RETURNING "id", "metadata_creation", "metadata_update", "metadata_deletion"
-- PARAMETERS: ["Example Entity",1024]Error:
ERROR: zero-length delimited identifier at or near """"
Steps to reproduce
Have an ExampleEntity:
import { Column, CreateDateColumn, DeleteDateColumn, Entity, Index, PrimaryGeneratedColumn, UpdateDateColumn } from "typeorm";
@Entity("example_table")
export class ExampleEntity {
@PrimaryGeneratedColumn("identity")
id!: number;
@Index({ unique: true })
@Column()
name!: string;
@Column({ name: "size_bytes" })
sizeBytes!: number;
@Index()
@CreateDateColumn({ name: "metadata_creation", type: "timestamptz" })
metadataCreation!: Date;
@Index()
@UpdateDateColumn({ name: "metadata_update", type: "timestamptz" })
metadataUpdate!: Date;
@Index({ where: '"metadata_deletion" IS NULL' })

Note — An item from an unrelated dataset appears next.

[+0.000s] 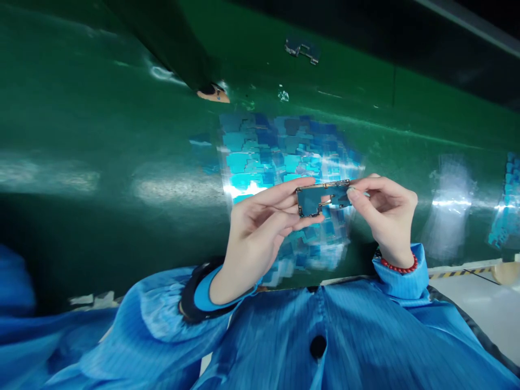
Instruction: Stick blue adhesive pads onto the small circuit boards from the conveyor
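Observation:
A small blue circuit board [323, 197] is held up between both hands above a green belt surface [122, 135]. My left hand [260, 233] grips its left end, fingers wrapped along the top and bottom edges. My right hand [385, 214] pinches the board's right end between thumb and fingertips. A red bead bracelet [400, 267] sits on the right wrist. Both arms wear blue sleeves [162, 319].
Behind the hands a patch of many overlapping blue film pieces [280, 151] is stuck on the belt. Another such patch [506, 216] lies at the right edge. A second circuit board [303, 50] lies farther back. A dark beam [170, 43] crosses the top left.

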Tool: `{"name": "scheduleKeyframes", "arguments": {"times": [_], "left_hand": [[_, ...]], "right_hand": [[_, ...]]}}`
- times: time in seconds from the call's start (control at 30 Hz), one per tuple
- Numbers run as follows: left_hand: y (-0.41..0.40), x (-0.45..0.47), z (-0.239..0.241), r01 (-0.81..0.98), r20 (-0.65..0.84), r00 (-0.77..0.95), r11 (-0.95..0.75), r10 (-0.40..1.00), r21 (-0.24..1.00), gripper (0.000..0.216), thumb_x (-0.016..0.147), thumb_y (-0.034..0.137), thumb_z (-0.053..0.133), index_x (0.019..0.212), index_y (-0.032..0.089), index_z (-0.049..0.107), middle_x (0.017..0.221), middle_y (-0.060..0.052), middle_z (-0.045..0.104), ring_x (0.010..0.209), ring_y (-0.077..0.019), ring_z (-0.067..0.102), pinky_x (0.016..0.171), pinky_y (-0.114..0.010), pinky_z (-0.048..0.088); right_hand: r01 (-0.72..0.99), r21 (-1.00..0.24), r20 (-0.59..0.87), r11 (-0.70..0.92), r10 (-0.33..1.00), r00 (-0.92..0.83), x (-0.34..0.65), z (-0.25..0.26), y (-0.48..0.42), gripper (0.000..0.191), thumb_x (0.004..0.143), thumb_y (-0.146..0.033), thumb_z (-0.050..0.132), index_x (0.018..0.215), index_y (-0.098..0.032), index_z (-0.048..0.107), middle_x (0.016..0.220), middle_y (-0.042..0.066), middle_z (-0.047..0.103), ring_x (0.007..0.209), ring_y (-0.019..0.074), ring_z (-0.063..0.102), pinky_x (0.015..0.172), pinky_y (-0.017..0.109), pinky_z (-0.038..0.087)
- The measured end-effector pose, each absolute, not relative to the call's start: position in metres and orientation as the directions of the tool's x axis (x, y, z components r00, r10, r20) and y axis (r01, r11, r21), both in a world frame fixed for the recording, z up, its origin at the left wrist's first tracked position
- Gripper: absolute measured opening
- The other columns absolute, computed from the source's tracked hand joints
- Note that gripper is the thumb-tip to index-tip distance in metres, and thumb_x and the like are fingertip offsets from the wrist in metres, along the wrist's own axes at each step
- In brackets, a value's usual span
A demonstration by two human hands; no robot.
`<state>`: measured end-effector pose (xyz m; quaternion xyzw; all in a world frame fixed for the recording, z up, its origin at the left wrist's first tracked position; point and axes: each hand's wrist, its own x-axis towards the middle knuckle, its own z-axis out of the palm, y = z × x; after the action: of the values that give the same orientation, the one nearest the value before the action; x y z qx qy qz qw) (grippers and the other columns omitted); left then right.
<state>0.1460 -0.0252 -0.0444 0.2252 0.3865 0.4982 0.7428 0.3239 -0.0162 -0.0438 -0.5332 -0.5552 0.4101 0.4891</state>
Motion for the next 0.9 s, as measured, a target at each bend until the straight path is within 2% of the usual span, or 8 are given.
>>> {"name": "scheduleKeyframes", "arguments": {"times": [0.33,0.9], "left_hand": [[-0.0236,0.1469,-0.0429,-0.556,-0.357,0.194,0.402,0.914,0.727,0.033,0.073,0.002,0.057,0.099,0.015,0.073,0.085,-0.005,0.075,0.095,-0.0253,0.069,0.075,-0.031,0.062],[-0.0243,0.1472,-0.0423,-0.523,-0.363,0.17,0.397,0.916,0.755,0.031,0.073,0.002,0.058,0.098,0.013,0.072,0.091,-0.007,0.075,0.095,-0.0268,0.069,0.075,-0.033,0.062]], "right_hand": [[0.214,-0.973,0.099,0.086,0.994,0.05,0.3231,-0.0432,-0.0158,0.015,0.075,-0.005,0.068,0.077,-0.02,0.07,0.071,-0.002,0.064,0.064,0.0097,0.058,0.054,0.021,0.051],[0.196,-0.979,0.062,0.049,0.996,0.06,0.3215,-0.0429,-0.0147,0.014,0.074,-0.005,0.068,0.075,-0.019,0.07,0.069,-0.002,0.063,0.063,0.0091,0.058,0.055,0.021,0.052]]}}
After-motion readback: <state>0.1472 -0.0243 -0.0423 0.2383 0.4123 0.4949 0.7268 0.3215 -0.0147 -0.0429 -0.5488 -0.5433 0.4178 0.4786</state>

@DeleteDateColumn({ name: "metadata_deletion", type: "timestamptz" })
metadataDeletion!: Date;
}Try to insert an ExampleEntity with an InsertQueryBuilder:
const batch: QueryDeepPartialEntity<ExampleEntity>[] = [{
name: "Example Entity",
sizeBytes: 1024,
}];
const overwrite: string[] = ["size_bytes"];
const conflictTarget: string[] = ["name"];
const insertOrUpdateOptions: InsertOrUpdateOptions = {
indexPredicate: '"metadata_deletion" IS NULL',
};
entityManager.createQueryBuilder(ExampleEntity, "example_table")
.insert()
.values(batch)
.orUpdate(overwrite, conflictTarget, insertOrUpdateOptions)
.execute();And get the following Error:
QueryFailedError: zero-length delimited identifier at or near """"
My Environment
| Dependency | Version |
|---|---|
| Operating System | Windows |
| Node.js version | 18.15 |
| Typescript version | 4.8.4 |
| TypeORM version | 0.3.17 |
Additional Context
It seems that the PostgresQueryRunner also does not escape the WHERE clause of an Index when creating it:
So i guess a simple solution could be to remove the this.escape()?
Turning this:
typeorm/src/query-builder/InsertQueryBuilder.ts
Lines 519 to 521 in b1a3a39
Into this:
conflictTarget += ` WHERE ( ${indexPredicate} )`But i do not have enough knowledge to confidently say this won't break anything or if only postgres is affected by this, so comments on this would be appreciated.
Relevant Database Driver(s)
- aurora-mysql
- aurora-postgres
- better-sqlite3
- cockroachdb
- cordova
- expo
- mongodb
- mysql
- nativescript
- oracle
- postgres
- react-native
- sap
- spanner
- sqlite
- sqlite-abstract
- sqljs
- sqlserver
Are you willing to resolve this issue by submitting a Pull Request?
Yes, I have the time, but I don't know how to start. I would need guidance.